- Born: Shah Riyaz Ahmad Mohammed Ismail Shahbandari Bhatkal, Karnataka, India
- Organization: Indian Mujahideen
- Relatives: Iqbal Bhatkal (brother)

= Riyaz Bhatkal =

Founder of Indian Mujahideen, a terrorist organization

Shah Riyaz Ahmad Mohammed Ismail Shahbandari, known as Riyaz Bhatkal, is an Indian Islamist militant who is the co-founder, leader and a wanted terrorist of Indian Mujahideen, a terrorist group based in India. Riyaz Ismail Shahbandri is one of the Indian Mujahideen's three top commanders and is currently based in Karachi, Pakistan along with his brother Iqbal Bhatkal.

==Early life==
He was born in Bhatkal, Karnataka and studied engineering. In his earlier days, he was an activist of Students Islamic Movement of India and later founded the Indian Mujahideen with several of its members; transforming the student organisation into a jihadist group.

==Militancy==
According to Pune Police, Mohsin Ismail Chowdhury, an accused for the German Bakery blast was recruited by Iqbal Shabandari, while Iqbal was living in Mumbai. While the two Bhatkal brothers were living in Khondwa, Pune they presided over terrorist networks that later carried out multiple bombings across the country. Attacks committed in various Indian cities by the Indian Mujahideen, including the 2008 Ahmedabad bombings, were claimed through emails sent to media on the instructions of Riyaz. He is suspected in the 2006 Mumbai train bombings where he is said to have procured the explosives used in the bombings of the suburban railway.

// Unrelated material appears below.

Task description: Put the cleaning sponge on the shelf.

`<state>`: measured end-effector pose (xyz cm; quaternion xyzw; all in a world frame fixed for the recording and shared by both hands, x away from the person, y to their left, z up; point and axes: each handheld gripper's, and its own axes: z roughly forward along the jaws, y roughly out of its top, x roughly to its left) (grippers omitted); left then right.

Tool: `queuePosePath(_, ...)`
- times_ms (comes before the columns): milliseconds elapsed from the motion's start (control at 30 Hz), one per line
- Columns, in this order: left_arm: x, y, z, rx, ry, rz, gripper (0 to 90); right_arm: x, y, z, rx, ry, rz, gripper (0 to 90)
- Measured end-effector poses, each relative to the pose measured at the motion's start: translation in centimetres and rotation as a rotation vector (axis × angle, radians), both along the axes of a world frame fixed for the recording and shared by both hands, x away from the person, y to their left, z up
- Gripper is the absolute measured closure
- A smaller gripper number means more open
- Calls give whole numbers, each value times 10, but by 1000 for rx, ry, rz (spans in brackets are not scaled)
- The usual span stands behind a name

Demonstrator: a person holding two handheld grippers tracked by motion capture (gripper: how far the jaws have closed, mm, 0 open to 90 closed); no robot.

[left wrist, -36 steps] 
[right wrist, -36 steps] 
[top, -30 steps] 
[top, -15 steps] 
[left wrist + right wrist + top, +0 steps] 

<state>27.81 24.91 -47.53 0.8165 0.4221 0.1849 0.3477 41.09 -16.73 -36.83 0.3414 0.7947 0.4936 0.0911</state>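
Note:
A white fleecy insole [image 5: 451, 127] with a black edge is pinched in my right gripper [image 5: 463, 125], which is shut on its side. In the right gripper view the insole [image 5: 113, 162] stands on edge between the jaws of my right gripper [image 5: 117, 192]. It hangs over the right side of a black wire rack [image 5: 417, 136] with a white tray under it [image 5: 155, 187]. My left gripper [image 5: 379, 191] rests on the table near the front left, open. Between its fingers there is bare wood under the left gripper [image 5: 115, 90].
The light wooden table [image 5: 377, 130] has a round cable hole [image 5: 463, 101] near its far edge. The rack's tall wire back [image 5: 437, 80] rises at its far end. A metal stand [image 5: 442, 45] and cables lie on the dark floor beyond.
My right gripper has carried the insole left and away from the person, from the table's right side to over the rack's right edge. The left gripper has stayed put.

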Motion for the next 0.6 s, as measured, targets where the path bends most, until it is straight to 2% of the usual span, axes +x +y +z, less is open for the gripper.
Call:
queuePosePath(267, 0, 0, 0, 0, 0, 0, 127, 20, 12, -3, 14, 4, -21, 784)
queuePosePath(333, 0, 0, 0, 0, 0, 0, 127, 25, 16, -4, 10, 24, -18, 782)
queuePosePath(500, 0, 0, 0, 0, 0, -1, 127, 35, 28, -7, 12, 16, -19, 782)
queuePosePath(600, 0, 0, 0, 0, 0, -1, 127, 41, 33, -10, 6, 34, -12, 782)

In all the cases above Riyaz is an absconding accused. Riyaz is currently based in Karachi, Pakistan along with his brother Iqbal where they fled to in the aftermath of the Batla House encounter in 2008. Yasin Bhatkal, another co-founder of the IM lead the group's operations while the brothers coordinated from Karachi. Yasin was later caught and sentenced to death in India and the brothers are now believed to operate their own faction of the group, dubbed the "Karachi project", with help of Pakistan's Inter-Services Intelligence and the Lashkar-e-Taiba.

Bhatkal's name was listed in the list of "50 most wanted" criminals sheltered in Pakistan. An Investigation by NIA reveals that Riyaz was frustrated with Pakistan's ISI officials due to their bad treatment.

In 2013, it was revealed that in response to a request for a nuclear weapon, Bhatkal had responded that "Anything can be arranged in Pakistan".